* [What you are asked to do]: An exact copy is needed of the lines in the entries below from the line with "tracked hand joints" up to and including the line with "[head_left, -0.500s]", and of nothing else. Leave the pictures out.

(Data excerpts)
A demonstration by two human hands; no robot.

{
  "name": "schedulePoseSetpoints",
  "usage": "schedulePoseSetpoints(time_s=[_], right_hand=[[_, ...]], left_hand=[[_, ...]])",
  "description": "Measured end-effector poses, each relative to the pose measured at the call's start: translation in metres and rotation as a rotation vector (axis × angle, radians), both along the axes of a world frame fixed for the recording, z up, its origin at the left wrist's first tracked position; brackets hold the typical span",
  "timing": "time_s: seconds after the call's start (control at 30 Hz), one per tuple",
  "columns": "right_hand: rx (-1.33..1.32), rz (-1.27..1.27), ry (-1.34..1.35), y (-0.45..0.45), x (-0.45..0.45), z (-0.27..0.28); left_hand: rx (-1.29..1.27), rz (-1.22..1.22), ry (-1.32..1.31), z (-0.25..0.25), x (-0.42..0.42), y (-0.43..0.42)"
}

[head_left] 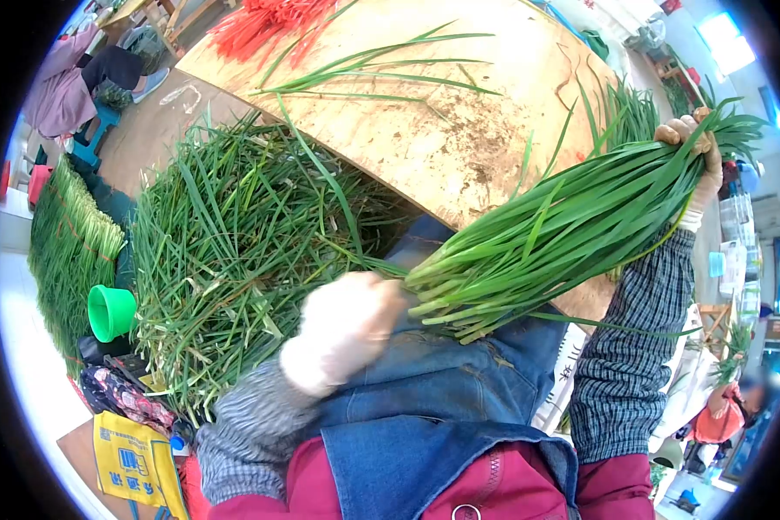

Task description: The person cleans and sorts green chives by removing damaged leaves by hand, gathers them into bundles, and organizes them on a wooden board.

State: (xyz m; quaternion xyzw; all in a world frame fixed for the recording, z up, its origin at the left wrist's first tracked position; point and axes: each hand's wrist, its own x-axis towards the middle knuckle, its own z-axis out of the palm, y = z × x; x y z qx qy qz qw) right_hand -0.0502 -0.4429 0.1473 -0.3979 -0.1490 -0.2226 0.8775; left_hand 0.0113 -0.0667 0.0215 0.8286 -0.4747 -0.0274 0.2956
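A thick bunch of garlic chives (555,221) slants over my lap and the table's near corner. My right hand (698,147), in a pale glove, is wrapped round its leafy end, at the upper right. The pale cut ends point down and left, toward my left hand (351,316). That hand is gloved too and slightly blurred, its fingers curled in just beside the cut ends. What it pinches, if anything, is hidden. A few stray leaves stick out near its knuckles.
A large heap of loose chives (225,251) stands on my left. The wooden table (390,113) carries scattered leaves (381,74) and red strips (269,26). A green cup (111,314), stacked chives (69,251) and a yellow bag (134,459) lie further left. Other people sit nearby.
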Motion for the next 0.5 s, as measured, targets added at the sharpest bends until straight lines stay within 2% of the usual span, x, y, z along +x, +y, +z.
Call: schedulePoseSetpoints(time_s=[0.07,0.17,0.27,0.4,0.43,0.47,0.5], right_hand=[[0.007,0.039,0.016,-0.005,-0.001,-0.002],[0.025,0.056,0.036,-0.004,0.0,-0.001],[0.048,0.063,0.067,-0.008,0.0,-0.003],[0.073,0.08,0.063,-0.019,-0.003,-0.01],[0.078,0.081,0.06,-0.021,-0.003,-0.013],[0.092,0.086,0.04,-0.022,-0.002,-0.015],[0.104,0.09,0.025,-0.021,-0.003,-0.016]], left_hand=[[0.072,-0.041,-0.067,-0.013,-0.009,-0.031],[-0.079,-0.032,-0.229,-0.039,-0.004,-0.056],[-0.164,-0.011,-0.219,-0.037,0.005,-0.039],[-0.046,0.24,-0.239,-0.021,0.023,0.038],[-0.06,0.238,-0.224,-0.013,0.019,0.044],[-0.232,0.17,-0.232,-0.016,0.013,0.039],[-0.252,0.102,-0.21,-0.012,0.005,0.028]])
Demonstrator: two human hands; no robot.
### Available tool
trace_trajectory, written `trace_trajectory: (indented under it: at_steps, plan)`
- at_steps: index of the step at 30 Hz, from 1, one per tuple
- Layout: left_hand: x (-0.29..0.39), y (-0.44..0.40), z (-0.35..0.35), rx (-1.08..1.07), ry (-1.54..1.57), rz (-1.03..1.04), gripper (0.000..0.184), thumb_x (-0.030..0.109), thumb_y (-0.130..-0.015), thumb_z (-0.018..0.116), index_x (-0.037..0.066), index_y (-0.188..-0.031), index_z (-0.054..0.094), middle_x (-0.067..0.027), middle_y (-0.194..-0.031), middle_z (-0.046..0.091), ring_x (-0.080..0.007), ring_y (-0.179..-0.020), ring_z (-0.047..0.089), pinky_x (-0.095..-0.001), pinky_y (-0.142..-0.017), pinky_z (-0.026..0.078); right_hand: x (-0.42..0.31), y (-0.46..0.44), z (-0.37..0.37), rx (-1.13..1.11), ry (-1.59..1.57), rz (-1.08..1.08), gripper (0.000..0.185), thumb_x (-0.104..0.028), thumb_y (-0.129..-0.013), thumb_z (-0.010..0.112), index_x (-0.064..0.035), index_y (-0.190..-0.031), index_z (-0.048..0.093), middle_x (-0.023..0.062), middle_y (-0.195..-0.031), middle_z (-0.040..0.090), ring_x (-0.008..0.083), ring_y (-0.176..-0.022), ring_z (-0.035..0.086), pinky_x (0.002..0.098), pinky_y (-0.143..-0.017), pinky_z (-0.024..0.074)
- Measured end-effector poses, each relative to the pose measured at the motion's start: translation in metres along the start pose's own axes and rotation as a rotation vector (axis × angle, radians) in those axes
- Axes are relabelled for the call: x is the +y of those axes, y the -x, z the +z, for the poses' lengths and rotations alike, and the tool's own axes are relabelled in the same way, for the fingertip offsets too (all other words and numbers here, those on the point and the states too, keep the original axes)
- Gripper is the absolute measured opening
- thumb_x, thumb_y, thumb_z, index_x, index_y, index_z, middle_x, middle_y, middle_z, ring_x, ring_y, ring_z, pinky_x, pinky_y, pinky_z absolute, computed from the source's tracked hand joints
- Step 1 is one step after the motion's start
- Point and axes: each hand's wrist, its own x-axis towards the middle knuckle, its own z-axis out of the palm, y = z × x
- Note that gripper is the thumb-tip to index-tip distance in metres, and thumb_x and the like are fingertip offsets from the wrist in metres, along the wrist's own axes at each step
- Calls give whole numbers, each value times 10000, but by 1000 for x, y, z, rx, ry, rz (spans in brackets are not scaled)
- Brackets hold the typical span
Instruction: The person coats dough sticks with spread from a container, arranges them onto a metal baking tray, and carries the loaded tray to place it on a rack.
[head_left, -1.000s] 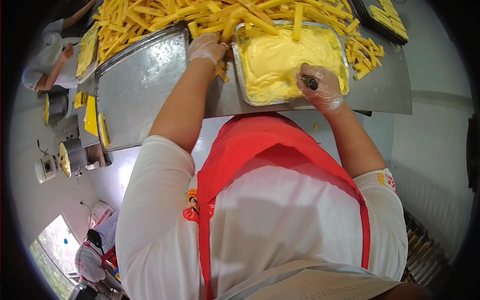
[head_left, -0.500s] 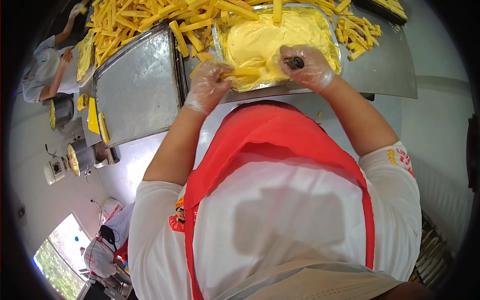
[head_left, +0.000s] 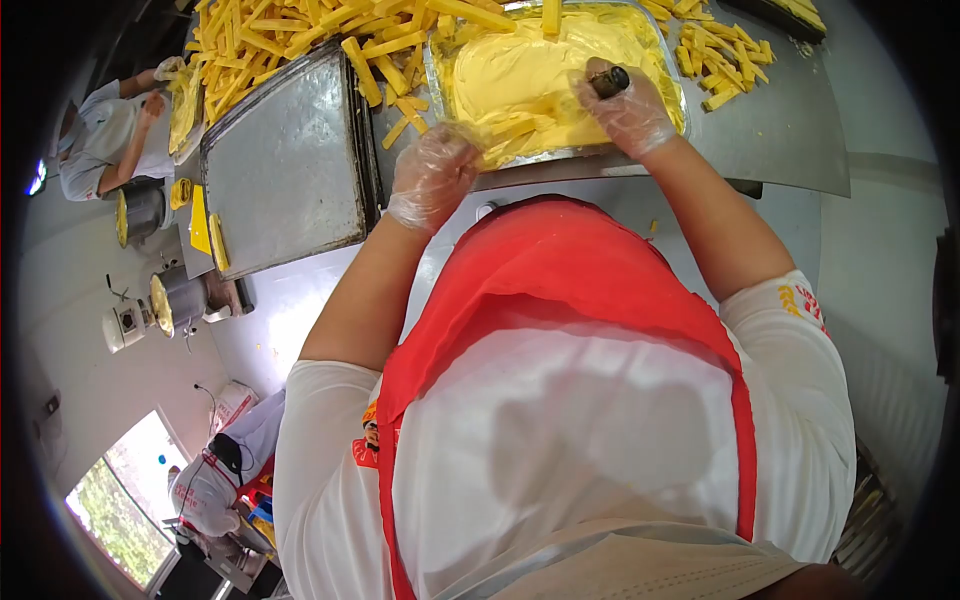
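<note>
A foil-lined metal tray (head_left: 684, 108) of pale yellow cream (head_left: 520, 70) lies on the worktable in front of me. Over its front left corner, my gloved left hand (head_left: 437, 172) is closed on the near end of a yellow cake stick (head_left: 512, 130) smeared with cream. My gloved right hand (head_left: 632, 110) is wrapped around a dark handle (head_left: 609, 82) above the tray's right part. Whatever the handle belongs to is hidden by the hand and cream. One more stick (head_left: 551, 17) rests across the tray's far rim.
A big pile of yellow sticks (head_left: 290, 30) covers the table's back left, with a smaller heap (head_left: 722, 62) right of the tray. Stacked baking sheets (head_left: 285, 160) lie at left. A co-worker (head_left: 115, 135) stands far left, another person (head_left: 215, 490) lower left, near mixing bowls (head_left: 180, 300).
My right hand has moved up and slightly right with the handle, away from the tray's front edge. My left hand has shifted slightly right and down, and the stick now lies lower against the cream.
</note>
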Motion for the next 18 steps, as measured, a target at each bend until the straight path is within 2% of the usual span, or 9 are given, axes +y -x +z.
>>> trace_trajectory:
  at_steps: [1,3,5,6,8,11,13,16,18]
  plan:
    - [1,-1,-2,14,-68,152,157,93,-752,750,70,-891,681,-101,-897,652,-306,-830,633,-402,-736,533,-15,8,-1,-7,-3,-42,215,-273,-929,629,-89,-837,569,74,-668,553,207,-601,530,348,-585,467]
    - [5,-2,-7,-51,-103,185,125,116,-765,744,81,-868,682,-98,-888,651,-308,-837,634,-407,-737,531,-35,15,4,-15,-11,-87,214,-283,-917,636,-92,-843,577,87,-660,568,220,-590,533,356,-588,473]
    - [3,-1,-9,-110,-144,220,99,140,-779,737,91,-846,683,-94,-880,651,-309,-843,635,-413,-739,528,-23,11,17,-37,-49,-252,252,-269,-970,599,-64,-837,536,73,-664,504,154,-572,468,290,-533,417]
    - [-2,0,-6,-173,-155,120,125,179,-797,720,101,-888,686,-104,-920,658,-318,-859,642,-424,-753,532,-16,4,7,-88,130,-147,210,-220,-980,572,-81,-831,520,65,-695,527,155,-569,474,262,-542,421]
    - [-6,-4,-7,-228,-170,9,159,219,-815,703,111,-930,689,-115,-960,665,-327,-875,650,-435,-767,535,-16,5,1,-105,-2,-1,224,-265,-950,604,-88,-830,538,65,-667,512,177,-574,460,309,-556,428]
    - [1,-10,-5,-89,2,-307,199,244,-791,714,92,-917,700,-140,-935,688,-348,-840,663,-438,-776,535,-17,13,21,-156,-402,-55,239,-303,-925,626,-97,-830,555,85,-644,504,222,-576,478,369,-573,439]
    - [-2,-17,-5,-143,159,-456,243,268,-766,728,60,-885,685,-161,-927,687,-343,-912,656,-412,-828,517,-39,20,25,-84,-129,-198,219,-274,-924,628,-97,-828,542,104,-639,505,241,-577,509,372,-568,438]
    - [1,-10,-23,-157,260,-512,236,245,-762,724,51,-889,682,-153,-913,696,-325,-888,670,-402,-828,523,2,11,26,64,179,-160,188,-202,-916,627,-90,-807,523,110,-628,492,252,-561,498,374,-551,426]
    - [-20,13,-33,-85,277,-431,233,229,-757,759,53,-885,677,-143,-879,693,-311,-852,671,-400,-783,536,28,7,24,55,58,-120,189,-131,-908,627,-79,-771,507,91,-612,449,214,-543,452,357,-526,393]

* [Result for this exercise]:
- thumb_x, thumb_y, thumb_z, index_x, index_y, index_z, middle_x, middle_y, middle_z, ring_x, ring_y, ring_z, pinky_x, pinky_y, pinky_z absolute, computed from the source's tracked hand joints
- Step 1 is one step after the motion's start
- Point and axes: each hand's wrist, its own x-axis towards the middle knuckle, its own z-axis out of the palm, y = z × x
- Note that gripper is the thumb-tip to index-tip distance in metres, and thumb_x and the like are fingertip offsets from the wrist in metres, along the wrist's own axes at each step
- Calls give whole numbers, each value times 10000, but by 1000 for x, y, z, rx, ry, rz (spans in brackets are not scaled)
- Brackets hold the typical span
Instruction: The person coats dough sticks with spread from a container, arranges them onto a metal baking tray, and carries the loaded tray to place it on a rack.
[head_left, -1.000s] 
[head_left, -0.500s] 

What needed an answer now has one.